A: It hurt a lot. That was one of the most uncomfortable nights and days afterwards. It was really heartbreaking. I thought quickly of my options - there were no options.

That's the essence of it right there. This well-meaning, perfectly-intelligent man thought quickly of his options which he shouldn't have been thinking about in that moment because he should have had a contingency plan in place for such an eventuality years previously so if it ever came up, it wouldn't have required quick thinking. We're talking about planning for an occurrencee that happens about 200 times during a regular season.

BEYOND BASEBALL

Selig, sadly, is not extraordinary, just more exposed because baseball is televised and very public. In non-baseball organizations, you see this all the time, especially in the corporate world. It's amazing to me how many $250 million or bigger companies have a man, or (rarely) a woman, at the helm who believes what is past is not only prologue, but the whole book and the epilogue as well. With a manager who knows they have a tin ear and behaves accordingly (delegates this to someone good who does have the aptitude and the power to make things happen), a head person can finesse their disability. But too frequently, the man with his eyes glued to the rear-view mirror does what most of us do -- value the things we do well, and tend to undervalue what we don't.
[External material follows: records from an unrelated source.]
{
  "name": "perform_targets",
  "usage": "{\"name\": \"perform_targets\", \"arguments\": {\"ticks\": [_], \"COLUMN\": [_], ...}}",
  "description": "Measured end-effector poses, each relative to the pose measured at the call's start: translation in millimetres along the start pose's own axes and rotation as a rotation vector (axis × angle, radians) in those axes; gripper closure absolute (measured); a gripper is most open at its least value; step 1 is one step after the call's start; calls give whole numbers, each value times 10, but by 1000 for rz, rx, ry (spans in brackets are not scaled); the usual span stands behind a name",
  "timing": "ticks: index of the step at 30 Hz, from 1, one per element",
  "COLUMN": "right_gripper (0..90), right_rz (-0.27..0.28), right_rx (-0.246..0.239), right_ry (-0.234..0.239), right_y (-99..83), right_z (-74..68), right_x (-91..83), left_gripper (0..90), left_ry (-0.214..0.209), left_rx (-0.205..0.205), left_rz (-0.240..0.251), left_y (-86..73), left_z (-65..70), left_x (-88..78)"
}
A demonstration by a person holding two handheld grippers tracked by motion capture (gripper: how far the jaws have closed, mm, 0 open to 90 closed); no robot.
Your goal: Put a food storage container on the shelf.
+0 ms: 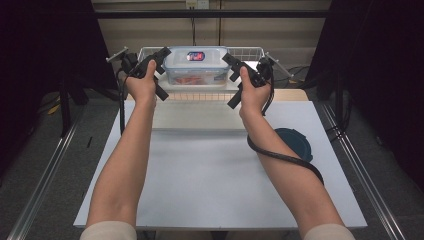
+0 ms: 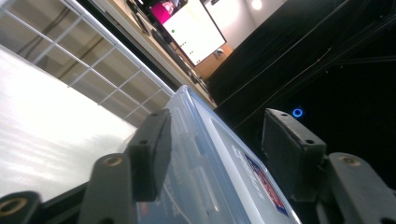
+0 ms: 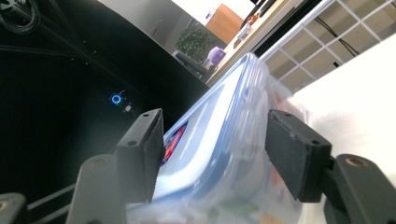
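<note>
A clear plastic container (image 1: 196, 67) with a bluish lid and a red-and-blue label sits in a white wire basket (image 1: 250, 50) at the table's far end; something red shows inside it. My left gripper (image 1: 162, 70) is at its left end and my right gripper (image 1: 233, 77) at its right end. In the left gripper view the jaws (image 2: 219, 140) straddle the lid edge of the container (image 2: 210, 172), with a gap at the right pad (image 2: 289, 149). In the right gripper view the jaws (image 3: 217, 144) stand either side of the container (image 3: 233, 102) without squeezing it.
A round dark blue lid (image 1: 296, 145) lies on the white table (image 1: 210, 180) at the right. A pale raised board (image 1: 200, 117) runs across in front of the basket. Dark curtains flank both sides, and metal rails run along the table's edges.
</note>
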State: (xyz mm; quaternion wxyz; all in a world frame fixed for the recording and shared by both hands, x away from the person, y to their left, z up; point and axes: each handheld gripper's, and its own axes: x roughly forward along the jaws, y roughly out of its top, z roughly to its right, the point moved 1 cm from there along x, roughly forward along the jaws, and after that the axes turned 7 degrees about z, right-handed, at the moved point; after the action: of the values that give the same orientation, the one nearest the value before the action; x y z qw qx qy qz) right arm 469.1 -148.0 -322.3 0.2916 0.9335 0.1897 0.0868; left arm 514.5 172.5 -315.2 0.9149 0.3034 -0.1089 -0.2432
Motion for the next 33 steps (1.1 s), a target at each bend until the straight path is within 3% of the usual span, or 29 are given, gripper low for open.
{"name": "perform_targets", "arguments": {"ticks": [6,12,18,26,31,33], "right_gripper": [333,315,312,291,279,275], "right_rz": [-11,-19,-30,-63,-80,-87], "right_rx": [-5,-3,14,-7,-28,-21], "right_ry": [31,36,39,58,52,54], "right_y": [-68,-120,-157,-177,-182,-180], "right_z": [-21,16,73,124,206,250], "right_x": [-191,-354,-490,-722,-854,-904], "left_gripper": [348,284,248,210,188,186], "left_ry": [0,-38,-58,-68,-79,-86], "left_rx": [37,67,66,72,44,54], "left_rz": [-8,-12,-43,-64,-107,-128], "left_y": [-60,-153,-270,-491,-586,-616], "left_z": [91,195,220,173,153,143], "left_x": [-218,-363,-441,-573,-618,-646]}}
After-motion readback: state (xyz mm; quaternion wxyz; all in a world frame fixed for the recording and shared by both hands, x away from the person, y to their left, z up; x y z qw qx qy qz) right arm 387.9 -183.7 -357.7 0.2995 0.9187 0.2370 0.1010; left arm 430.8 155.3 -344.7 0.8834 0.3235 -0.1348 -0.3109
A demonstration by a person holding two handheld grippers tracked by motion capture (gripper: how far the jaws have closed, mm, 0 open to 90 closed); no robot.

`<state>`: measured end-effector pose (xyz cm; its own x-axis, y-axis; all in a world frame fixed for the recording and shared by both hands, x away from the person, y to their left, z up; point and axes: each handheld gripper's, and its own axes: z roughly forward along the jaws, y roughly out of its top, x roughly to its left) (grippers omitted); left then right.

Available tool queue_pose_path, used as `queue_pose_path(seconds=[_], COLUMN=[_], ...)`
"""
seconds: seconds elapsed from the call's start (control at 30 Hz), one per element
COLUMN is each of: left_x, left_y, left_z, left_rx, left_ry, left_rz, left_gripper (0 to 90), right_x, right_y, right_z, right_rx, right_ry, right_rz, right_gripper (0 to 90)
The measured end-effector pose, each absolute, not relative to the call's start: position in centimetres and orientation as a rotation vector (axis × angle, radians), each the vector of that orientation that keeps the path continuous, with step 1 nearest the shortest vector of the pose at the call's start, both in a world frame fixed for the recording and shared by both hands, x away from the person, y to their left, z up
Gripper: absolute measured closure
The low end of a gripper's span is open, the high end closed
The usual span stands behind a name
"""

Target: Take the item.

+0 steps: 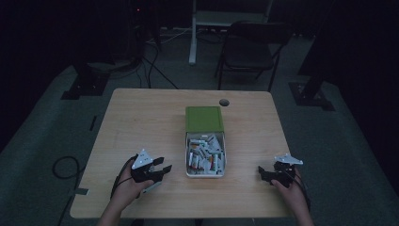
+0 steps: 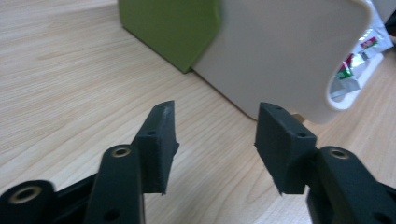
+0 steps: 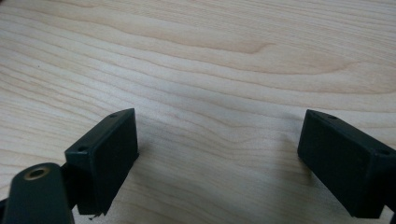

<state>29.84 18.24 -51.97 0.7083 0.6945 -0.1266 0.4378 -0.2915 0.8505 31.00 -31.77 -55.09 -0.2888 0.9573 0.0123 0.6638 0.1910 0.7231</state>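
A white box point(image 1: 205, 155) with a green lid point(image 1: 203, 118) slid back over its far half sits mid-table, holding several small packets point(image 1: 205, 157). My left gripper point(image 1: 160, 170) rests on the table left of the box, jaws open and empty. In the left gripper view that gripper point(image 2: 215, 142) points at the box's white side point(image 2: 280, 51) and green lid point(image 2: 173, 28), with packets point(image 2: 355, 65) visible past the rim. My right gripper point(image 1: 264, 173) lies right of the box near the front edge, open and empty; in the right gripper view it point(image 3: 219, 163) faces bare wood.
The wooden table point(image 1: 141, 122) has a round cable hole point(image 1: 224, 102) behind the box. A folding chair point(image 1: 249, 47) and a white frame leg point(image 1: 193, 33) stand beyond the table. Cables point(image 1: 63, 167) lie on the dark floor at left.
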Motion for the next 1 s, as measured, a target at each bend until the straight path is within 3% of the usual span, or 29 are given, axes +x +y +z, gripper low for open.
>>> queue_pose_path(seconds=[0.63, 0.77, 1.0], left_x=[28.5, 28.2, 27.6], left_y=[15.9, 15.3, 14.5], left_z=[-52.6, -53.0, -53.2], left_rx=[2.045, 2.071, 2.108], left_ry=[0.724, 0.713, 0.692], left_rz=[0.226, 0.198, 0.211], left_gripper=[27.5, 18.9, 15.9], right_x=[31.0, 31.0, 31.0], right_y=[-31.8, -31.8, -31.8], right_z=[-55.1, -55.1, -55.1], right_rx=[1.513, 1.513, 1.513], right_ry=[2.027, 2.027, 2.027], right_rz=[0.878, 0.878, 0.878], right_gripper=[11.7, 11.7, 11.7])
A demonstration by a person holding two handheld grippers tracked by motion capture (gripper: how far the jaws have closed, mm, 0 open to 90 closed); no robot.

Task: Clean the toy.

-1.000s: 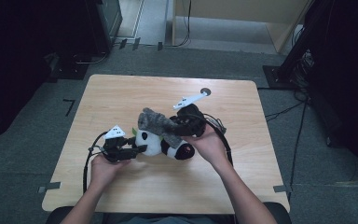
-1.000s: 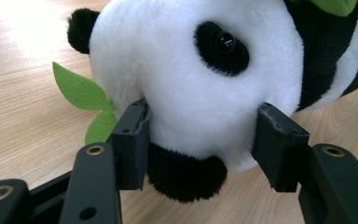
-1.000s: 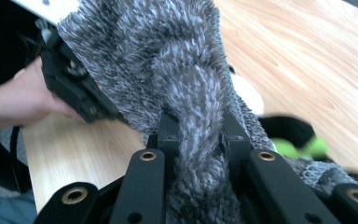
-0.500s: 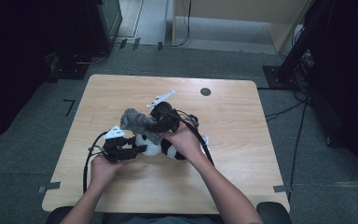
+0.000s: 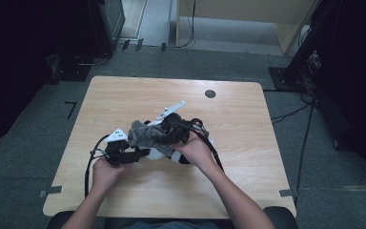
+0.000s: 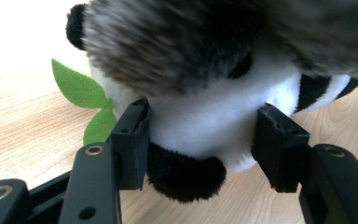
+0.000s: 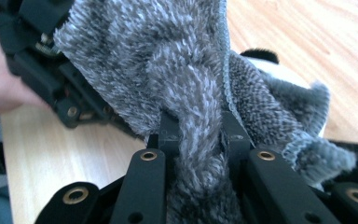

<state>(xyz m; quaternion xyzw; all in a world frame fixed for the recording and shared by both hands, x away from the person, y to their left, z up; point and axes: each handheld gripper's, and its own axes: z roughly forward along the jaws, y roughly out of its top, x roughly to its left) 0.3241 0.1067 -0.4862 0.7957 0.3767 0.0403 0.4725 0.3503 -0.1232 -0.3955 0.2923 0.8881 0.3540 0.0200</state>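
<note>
A black-and-white panda plush [image 5: 162, 154] with a green felt leaf [image 6: 79, 88] lies on the wooden table [image 5: 248, 143]. In the left gripper view my left gripper [image 6: 205, 140] is shut on its white head, with both pads pressed into the fur. That left gripper [image 5: 143, 153] sits at the plush's left side in the high view. My right gripper [image 7: 198, 135] is shut on a fold of grey fuzzy cloth [image 7: 168, 60]. It holds that cloth [image 5: 142, 132] draped over the top of the panda, where my right gripper [image 5: 158, 134] points left. The cloth [image 6: 177, 37] covers the top of the head.
A small black round spot [image 5: 210, 93] marks the table's far side. Black cables trail from both grippers across the table toward its front edge [image 5: 171, 214]. Bare wood lies to the far left and far right. Dark floor and equipment surround the table.
My right gripper has carried the grey cloth leftward and down, from beside the panda onto its head. The left gripper has kept still on the plush.
</note>
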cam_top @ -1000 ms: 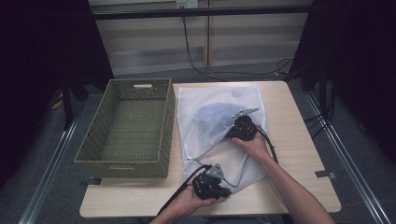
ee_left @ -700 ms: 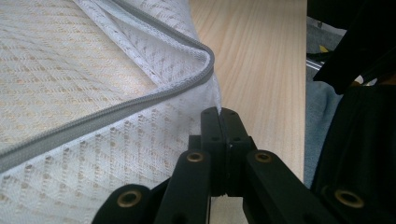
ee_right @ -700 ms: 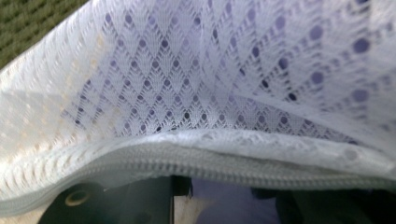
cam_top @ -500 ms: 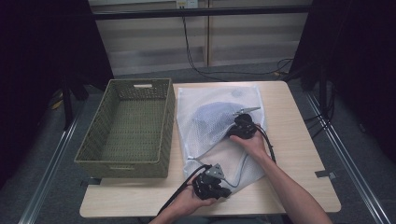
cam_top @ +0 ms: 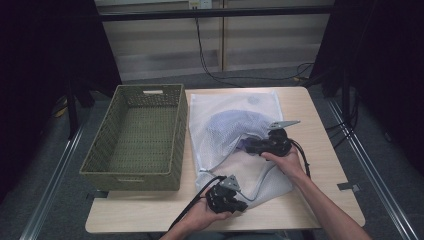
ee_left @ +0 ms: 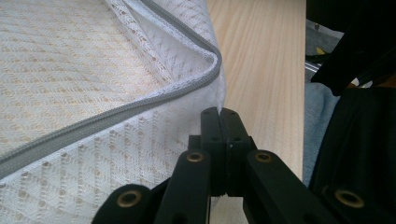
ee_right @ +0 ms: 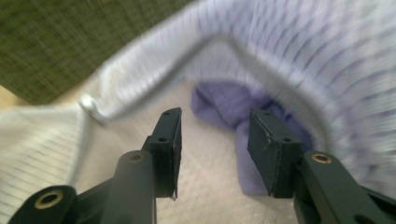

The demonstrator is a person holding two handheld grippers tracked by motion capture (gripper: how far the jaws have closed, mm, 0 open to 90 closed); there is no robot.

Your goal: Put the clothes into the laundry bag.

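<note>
On the table (cam_top: 320,200), a white mesh bag (cam_top: 227,125) spread flat beside a green wicker basket (cam_top: 137,137), the two touching along the basket's right wall. Inside the bag, a purple cloth (cam_top: 243,145), bunched near the mouth. Round grey mark on the bag's far corner (cam_top: 253,100), too small to read; no other writing legible anywhere.

Left gripper (cam_top: 235,202) at the bag's near corner, jaws fully closed and pinching the mesh edge beside the grey zipper (ee_left: 140,100); in the left gripper view, pads pressed together with white fabric (ee_left: 70,56) caught between them, bare wood (ee_left: 261,60) to the right. Right gripper (cam_top: 245,146) at the bag's opening, pointing leftward into it, jaws just opening, now roughly two-thirds apart, nothing clamped. In the right gripper view (ee_right: 212,140), blurred, the purple cloth (ee_right: 224,105) lying just ahead of and partly behind the right jaw, loose, mesh arching overhead, basket weave (ee_right: 70,37) at upper left.

Around: black cables (cam_top: 205,50) trailing on the floor beyond the table, dark curtains on both sides, metal rails (cam_top: 367,170) along the floor. Nothing between basket and bag. Basket interior visible from the high view; zipper detail clear in the left gripper view.
</note>
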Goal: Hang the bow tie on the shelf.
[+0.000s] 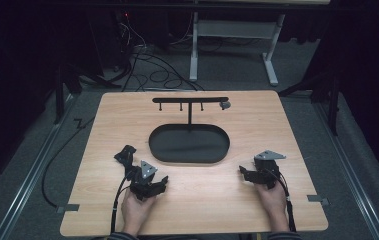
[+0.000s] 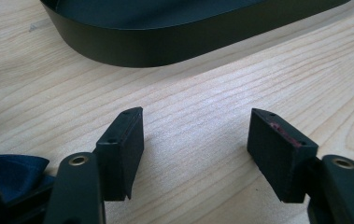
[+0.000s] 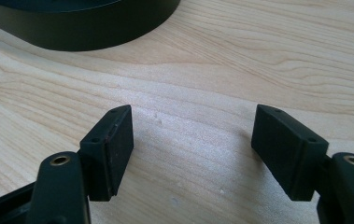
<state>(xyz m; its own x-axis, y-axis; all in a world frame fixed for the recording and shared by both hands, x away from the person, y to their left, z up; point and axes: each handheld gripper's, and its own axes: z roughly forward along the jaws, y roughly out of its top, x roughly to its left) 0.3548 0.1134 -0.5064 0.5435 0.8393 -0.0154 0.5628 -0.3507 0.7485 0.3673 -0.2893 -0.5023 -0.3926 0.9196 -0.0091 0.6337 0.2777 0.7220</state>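
Both grippers sit low on the wooden table [image 1: 197, 200], one in each of the person's hands, and neither holds anything. The left gripper [image 2: 195, 154] has its jaws spread wide, with bare wood grain between the pads and nothing touching either one. Ahead of those jaws and a little to their left, the black oval tray [image 2: 165, 44] shows its dark curved wall, near but clearly apart from the fingertips. Down at the outer side of the left-hand jaw, in the left gripper view, a scrap of dark blue cloth [image 2: 6, 170] lies beside the gripper's body; I cannot tell what it belongs to. The right gripper [image 3: 193, 149] is just the same: jaws standing well apart, only table between them, resting close over the wood. Its tray wall lies ahead and off toward the left-hand jaw's side, again apart from the pads. From the high view, the tray lies between the two grippers and a bit beyond them, the left gripper pointing toward its near left end and the right gripper toward its near right end. A thin black post rises from the tray's far side and carries a crossbar [image 1: 190, 100] with small pegs hanging under it, well beyond both sets of jaws.
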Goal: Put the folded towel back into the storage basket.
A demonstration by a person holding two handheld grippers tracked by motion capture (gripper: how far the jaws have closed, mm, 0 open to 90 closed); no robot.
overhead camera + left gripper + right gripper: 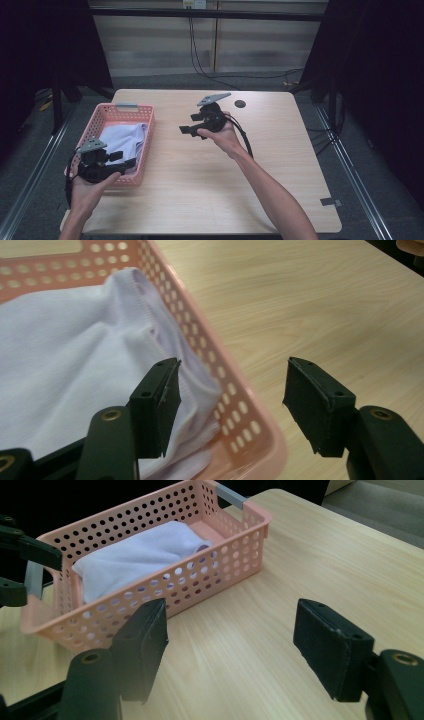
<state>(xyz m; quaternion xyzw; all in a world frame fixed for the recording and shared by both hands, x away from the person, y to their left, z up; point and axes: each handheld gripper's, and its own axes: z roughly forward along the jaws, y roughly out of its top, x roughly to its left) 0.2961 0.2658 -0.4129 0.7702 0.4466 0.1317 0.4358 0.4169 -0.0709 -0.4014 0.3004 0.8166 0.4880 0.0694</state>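
Note:
A pink perforated basket (pixel 150 127) stands at the table's left side with a pale lilac-white cloth (pixel 125 140) folded inside. My left gripper (pixel 122 159) hovers over the basket's near right corner, open, with nothing between its pads. In the left gripper view, the cloth (pixel 65 360) and the basket rim (pixel 240 410) lie just below the jaws of the left gripper (pixel 232 390). My right gripper (pixel 189 124) is held above the table's middle, pointing left toward the basket, open and empty. In the right gripper view, the right gripper (pixel 230 630) faces the basket (pixel 220 565) and the cloth (pixel 135 555) across bare wood.
The wooden table (pixel 280 165) has bare room to the right of the basket. A dark round hole (pixel 240 104) sits near its far edge and a grey tape piece (pixel 330 202) at its near right corner. Grey handles (pixel 126 106) cap the basket's ends.

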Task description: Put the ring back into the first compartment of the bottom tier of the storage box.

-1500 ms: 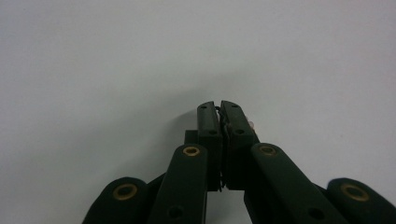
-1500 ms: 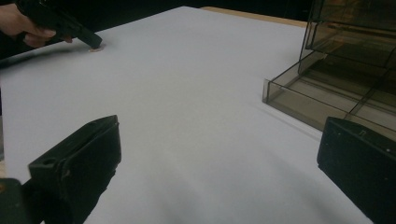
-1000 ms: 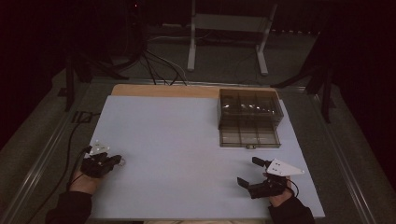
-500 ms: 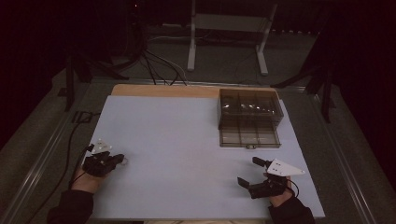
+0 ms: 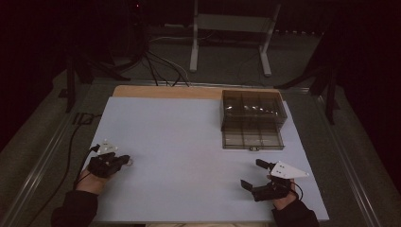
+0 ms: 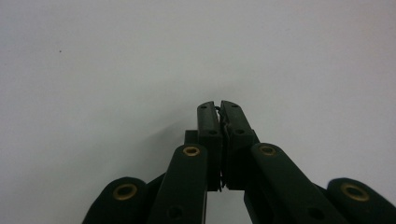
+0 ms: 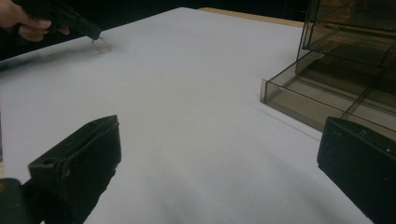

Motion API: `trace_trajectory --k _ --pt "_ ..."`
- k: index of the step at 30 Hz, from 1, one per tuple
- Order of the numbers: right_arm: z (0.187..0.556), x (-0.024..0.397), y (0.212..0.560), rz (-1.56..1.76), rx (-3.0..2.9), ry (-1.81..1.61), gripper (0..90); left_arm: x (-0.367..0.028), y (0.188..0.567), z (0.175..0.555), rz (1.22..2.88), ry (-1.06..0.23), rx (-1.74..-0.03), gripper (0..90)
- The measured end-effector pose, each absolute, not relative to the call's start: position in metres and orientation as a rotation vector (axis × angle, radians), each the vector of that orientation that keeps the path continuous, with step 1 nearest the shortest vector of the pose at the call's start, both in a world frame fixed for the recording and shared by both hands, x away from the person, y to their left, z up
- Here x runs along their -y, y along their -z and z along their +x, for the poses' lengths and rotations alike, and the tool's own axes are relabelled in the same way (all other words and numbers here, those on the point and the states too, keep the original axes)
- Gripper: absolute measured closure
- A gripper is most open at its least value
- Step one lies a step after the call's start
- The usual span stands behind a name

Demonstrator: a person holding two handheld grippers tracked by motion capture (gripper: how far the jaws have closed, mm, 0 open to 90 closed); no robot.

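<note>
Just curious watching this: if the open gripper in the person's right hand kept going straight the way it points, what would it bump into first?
Probably nothing soon: the right gripper faces bare white table. The smoky plastic box sits off to one side.

A: Table sheet (image 5: 189,142): plain pale bluish white, no pattern. Strip of light wood (image 5: 165,91) at the far edge.

B: Compartment box (image 5: 253,120): smoky brown, see-through.

A: Left gripper (image 5: 124,160) and right gripper (image 5: 253,175): black jaws, brass-coloured rivets (image 6: 192,150), white three-cornered plate (image 5: 289,170).

B: Sleeves (image 5: 73,212): dark. Floor (image 5: 42,142): dull grey-green. Stand legs (image 5: 194,42): pale grey.
</note>
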State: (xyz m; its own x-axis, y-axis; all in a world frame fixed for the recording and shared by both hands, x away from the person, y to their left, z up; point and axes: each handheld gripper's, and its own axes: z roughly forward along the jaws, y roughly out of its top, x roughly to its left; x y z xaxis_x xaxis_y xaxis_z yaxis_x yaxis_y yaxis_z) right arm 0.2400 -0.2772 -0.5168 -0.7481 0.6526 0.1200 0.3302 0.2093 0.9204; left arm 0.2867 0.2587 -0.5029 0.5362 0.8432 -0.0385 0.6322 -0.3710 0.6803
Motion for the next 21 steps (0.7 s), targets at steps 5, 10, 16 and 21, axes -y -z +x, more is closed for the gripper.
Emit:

Yes, the past is important, more important in an endeavor like baseball. But understanding the present, its reality and trajectory, blended with the knowledge of moments and trajectories in the past, is the foundation for planning for change, for the future. If you don't have that aptitude, and Mr. Selig doesn't seem to have even the smallest soupçon of it, you can't manage change.

And if like Selig, and like an overwhelming number of managers and executives, you don't have that ability, you should absolutely not be the woman or man at the very top of an organization.